Leaving no tracks while travelling offgrid

Leaving no tracks while travelling offgrid

leave no tracks
by Kyt Lyn Walken

The skill of tracking people and animals is an ancient and fascinating one that has been passed down through generations and has evolved with the advancements in technology. This art has maintained its authenticity and consistency over the years and is applied in various fields ranging from tactical and search and rescue operations to wildlife conservation and forensics. It is an incredibly versatile skill that has stood the test of time.

In an emergency situation, like the one suggested by the title of this article, tracking can truly and deeply make a difference. Way before knowing how to cover your tracks, you must become, a proficient Tracker, putting yourself on the field and applying your acquired abilities in detecting and following tracks, with under different conditions:
– the type of soil
– weather conditions
– the gear you have on

Being track aware is important for both Tracking and Anti tracking techniques.
The approach to this Art relies on one essential element: observation.
Visual investigation not only brings you into the development of a fundamental awareness of any context you are in (I am talking not only of the Great Outdoors, but also of any urbanized area), but it also gives you all the crucial elements to understand what really happened in a specific place, at a specific time frame.

Kyt tracking
This is, essentially the goal of Tracking activities and the core of this entire Science, as often experienced Trackers define her.

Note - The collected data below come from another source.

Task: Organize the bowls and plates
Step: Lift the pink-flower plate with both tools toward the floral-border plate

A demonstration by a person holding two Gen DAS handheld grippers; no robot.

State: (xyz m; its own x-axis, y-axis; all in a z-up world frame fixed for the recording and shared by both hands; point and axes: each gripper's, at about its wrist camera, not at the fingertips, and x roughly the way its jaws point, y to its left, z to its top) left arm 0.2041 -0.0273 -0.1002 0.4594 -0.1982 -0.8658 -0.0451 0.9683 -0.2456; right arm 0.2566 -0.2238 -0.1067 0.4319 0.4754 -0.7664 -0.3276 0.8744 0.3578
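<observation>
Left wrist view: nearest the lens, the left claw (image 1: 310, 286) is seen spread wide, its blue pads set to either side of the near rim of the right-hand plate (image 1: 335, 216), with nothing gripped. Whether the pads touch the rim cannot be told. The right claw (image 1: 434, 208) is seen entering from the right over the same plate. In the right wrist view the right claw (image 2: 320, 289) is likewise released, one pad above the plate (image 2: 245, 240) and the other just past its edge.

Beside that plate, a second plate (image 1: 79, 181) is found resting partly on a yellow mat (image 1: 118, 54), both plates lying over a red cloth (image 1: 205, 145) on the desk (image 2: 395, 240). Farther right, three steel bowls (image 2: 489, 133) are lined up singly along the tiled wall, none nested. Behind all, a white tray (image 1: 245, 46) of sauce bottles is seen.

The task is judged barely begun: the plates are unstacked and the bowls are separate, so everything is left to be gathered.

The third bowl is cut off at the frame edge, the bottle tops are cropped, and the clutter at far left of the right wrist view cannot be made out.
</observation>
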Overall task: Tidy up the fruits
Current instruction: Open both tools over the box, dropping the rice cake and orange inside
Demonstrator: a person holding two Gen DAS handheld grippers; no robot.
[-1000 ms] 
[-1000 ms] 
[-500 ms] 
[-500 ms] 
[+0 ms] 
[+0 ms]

Tracking is, long story short, like solving a puzzle: you pick up all the pieces, then you analyze them and, ultimately, you then get the whole picture.
If this sounds easy for you, putting yourself "dirt time on ground" may surprise you.

Certainly, some terrains are more likely to contain and retain tracks (so called “track traps” in the Tracking terminology,) like muddy, sandy soils, or on snow, but Tracking reaches her high levels surely on tough surfaces like dry bed of leaves (or pine needles), craggy slopes or freshly bush hogged praires. The more a terrain appears to be arid, the more challenging following tracks will turn to be.

In fact, those tracks – entire or partial – that you can clearly see on a specific soil, mostly rich of humidity, elsewhere can appear to be quite impossible to detect. Especially for Novice Trackers.

But if you apply your common sense, mated with the critical ability to “take risks early“, as Special Air Service always recommends, you will do good in this Art. To respect and never understimate the terrain is the very starting point, especially if you find yourself in a bugging-out situation.

Relating antitracking and counter tracking tecniques that may be applied in such a condition, let me quote you this sentence:
"Of all the specialist activities relevant to the prosecution of a counter-insurgency campaign, none is more important than the provision of trackers.” – Frank Kitson, British counter-insurgency practitioner, and theorist
The expression “counter tracking” stands for all the techniques and strategies employed to reduce the effectiveness and speed of the Tracker and/or the whole C.T.U. (Combat Tracking Unit) or even to defeat him.
All the books related to combat tracking emphasize the fact that the tracker must always stay vigilant and be 100% aware if any of these tecniques has been engaged.

There are three main categories of the most common Counter Tracking techniques used:
– speed/distance
– offensive
– deception

In the pursuit to apply some antitracking techniques, (British Antitracking Principles), we must avoid
- walking if we can step over
- leaving the geometry of our pattern (even a portion of it) on “track traps”
- laying on soft terrain
- bending what we can move
- breaking what we can flex
- cutting, starting fires and so on
- using deodorants
covering tracks
If we find ourselves needing to cover our tracks, the toughest deception techniques to identify (and those which often involve a significative loss of time and resources) consist of:
– splitting of a party/more parties (where you have more than one person in your group).
– changing direction at a certain point, like a tree, or a river
– cutting the corner of a trail
– slipping a stream (entering and traveling along a watercourse for a period)

The approaches to Antitracking are not only extremely various, but they all also depend on the scenario we are in, the features of the whole situation and our abundance (or lack) of resources. Knowing which one appears to be the best to apply is up to our experience and to our considerations and analysis of what the emergency situation requires.